The first challenge they have is in the US where we are not educating enough engineers. China graduated roughly 2 million last year; we graduated around 150,000 of which only 50,000 were computer scientists. This means it is increasingly harder for entrepreneurs to find talent for their start-ups in the US. This is exacerbated by our backwards immigration policies which not only prohibit new talent from coming to the US, but forces new graduates to return to their home countries. Yet approximately 70% of CEO’s in Silicon Valley are foreign born.
An even more daunting problem is the lack of “patient” money. In the 1980’s investors were willing to tolerate more development time and risk. After the crash of 2000 there was an institutionalization of a short-term investment cycle. In 2000, instead of five or 7 years, the average investment was down to 2 years before exiting. This has slowly started to increase but this strategy means funding for only easy stuff like apps or games which can be built quickly. In general, the visionary dreamer with a big idea is not supported these days. Hard problems like solving climate change, or anything to do with hard science, is very hard to get funded these days. And if we are not funding that, how innovative are we really?

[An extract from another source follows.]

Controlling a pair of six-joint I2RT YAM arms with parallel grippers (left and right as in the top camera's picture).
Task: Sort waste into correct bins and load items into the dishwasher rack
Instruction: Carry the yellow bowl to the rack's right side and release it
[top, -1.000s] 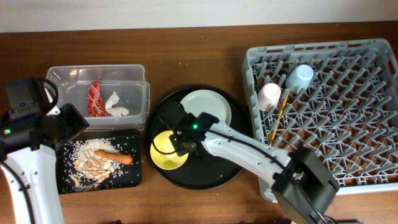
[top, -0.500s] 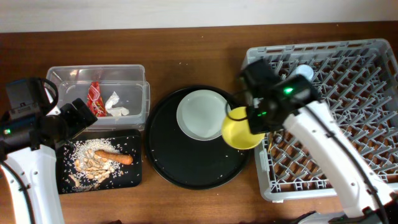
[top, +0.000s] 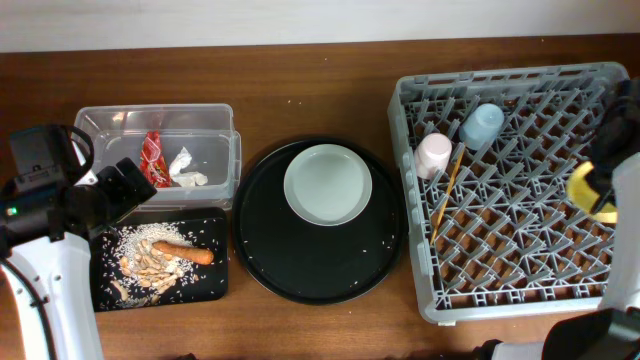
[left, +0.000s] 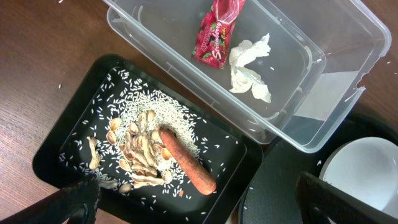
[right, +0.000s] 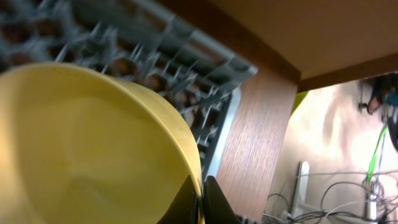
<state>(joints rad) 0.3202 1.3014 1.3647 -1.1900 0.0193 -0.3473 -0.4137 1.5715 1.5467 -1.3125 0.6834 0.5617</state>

Another issue that seems to be finally being addressed is diversity, both gender and ethnic. It remains difficult for women and people of color to get funded by the still white-male majority of venture capitalists and banks.
They will face huge ethical challenges as well. The Singularity is coming too, when it’s predicted that we’ll upload our brains into a hive mind and live forever without physical bodies. Now whether you think that’s really cool or utterly terrifying, I just think innovators need to think about the implications of what they are building. There are always unintended consequences. Of course we didn’t get a vote on that atom bomb thing, and nobody asked me if I wanted to type with my thumbs on tiny keyboards, that’s not how technology development works. But I believe we all have a voice and should be educating ourselves on what is coming so we can have more dialog about how technology is impacting our lives. It’s already frightening to learn how companies are managing big data––our data––through machine learning/AI. It might already be way too late to maintain any real privacy.

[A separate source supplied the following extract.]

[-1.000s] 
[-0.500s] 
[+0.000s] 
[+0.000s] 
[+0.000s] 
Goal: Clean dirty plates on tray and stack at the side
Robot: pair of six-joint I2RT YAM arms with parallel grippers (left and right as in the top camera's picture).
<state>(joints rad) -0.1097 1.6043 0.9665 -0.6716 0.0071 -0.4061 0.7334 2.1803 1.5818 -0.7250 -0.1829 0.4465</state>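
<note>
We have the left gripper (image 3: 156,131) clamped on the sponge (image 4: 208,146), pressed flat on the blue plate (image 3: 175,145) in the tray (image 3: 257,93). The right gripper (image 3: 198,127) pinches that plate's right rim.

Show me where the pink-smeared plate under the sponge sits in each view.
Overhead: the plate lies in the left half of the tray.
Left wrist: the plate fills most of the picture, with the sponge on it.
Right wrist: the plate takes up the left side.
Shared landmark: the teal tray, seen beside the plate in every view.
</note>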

I have heard often from this next generation that they want to be the next Steve Jobs or Jeff Bezos or Mark Zuckerberg. Each of those people found extremely patient funders who believed in their vision. They had their choice of a wide pool of talent worldwide. And everything they did was possible because of earlier government funding into science and research, without which there would not even be a Silicon Valley. Yet I do remain for the most part hopeful this new generation will overcome every obstacle.

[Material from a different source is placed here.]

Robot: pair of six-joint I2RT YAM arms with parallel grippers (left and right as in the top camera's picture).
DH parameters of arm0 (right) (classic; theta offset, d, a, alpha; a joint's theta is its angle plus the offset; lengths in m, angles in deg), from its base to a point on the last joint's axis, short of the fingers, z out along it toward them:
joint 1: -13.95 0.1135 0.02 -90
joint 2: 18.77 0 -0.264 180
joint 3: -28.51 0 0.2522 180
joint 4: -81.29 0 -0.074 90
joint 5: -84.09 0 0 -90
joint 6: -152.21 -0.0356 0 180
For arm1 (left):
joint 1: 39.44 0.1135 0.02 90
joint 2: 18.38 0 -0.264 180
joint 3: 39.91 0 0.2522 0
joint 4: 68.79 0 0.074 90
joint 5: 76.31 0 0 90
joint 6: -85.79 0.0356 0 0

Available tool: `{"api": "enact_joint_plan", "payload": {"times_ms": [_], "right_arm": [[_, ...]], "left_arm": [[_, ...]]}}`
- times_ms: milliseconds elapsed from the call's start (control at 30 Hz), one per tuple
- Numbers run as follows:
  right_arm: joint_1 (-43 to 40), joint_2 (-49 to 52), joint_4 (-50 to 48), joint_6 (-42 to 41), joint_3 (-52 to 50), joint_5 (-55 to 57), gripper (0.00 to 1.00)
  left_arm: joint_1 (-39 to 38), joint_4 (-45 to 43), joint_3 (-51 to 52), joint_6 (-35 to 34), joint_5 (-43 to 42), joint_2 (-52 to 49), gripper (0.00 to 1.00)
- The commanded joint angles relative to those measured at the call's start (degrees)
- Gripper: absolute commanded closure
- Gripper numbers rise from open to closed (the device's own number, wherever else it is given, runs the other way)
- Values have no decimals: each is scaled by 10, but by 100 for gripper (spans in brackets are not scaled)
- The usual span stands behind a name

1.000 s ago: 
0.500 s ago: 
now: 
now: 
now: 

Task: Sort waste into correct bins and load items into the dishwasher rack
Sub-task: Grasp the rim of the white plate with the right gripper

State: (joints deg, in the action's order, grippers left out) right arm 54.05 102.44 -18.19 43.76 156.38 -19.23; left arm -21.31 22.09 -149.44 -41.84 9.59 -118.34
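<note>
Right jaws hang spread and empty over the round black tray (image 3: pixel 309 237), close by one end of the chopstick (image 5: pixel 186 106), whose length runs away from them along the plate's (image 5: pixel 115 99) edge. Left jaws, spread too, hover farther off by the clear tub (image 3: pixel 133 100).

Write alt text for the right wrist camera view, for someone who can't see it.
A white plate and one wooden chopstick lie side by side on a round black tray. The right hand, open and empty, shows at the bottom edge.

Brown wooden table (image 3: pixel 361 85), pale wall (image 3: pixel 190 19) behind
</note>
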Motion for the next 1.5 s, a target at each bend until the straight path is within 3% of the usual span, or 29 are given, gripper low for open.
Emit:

Beneath the vast enterprise and churn of the early digital revolution, I discovered the joyful, primal urge to invent tools that has driven human progress for millennia. I saw something uncontrollable, hungry and wild– something human– that yet remains in Silicon Valley. Hopefully, soon the next generation will drive a new technology revolution that can fulfill the promises of the last one.
Who will be the next Steve Jobs and where will she come from?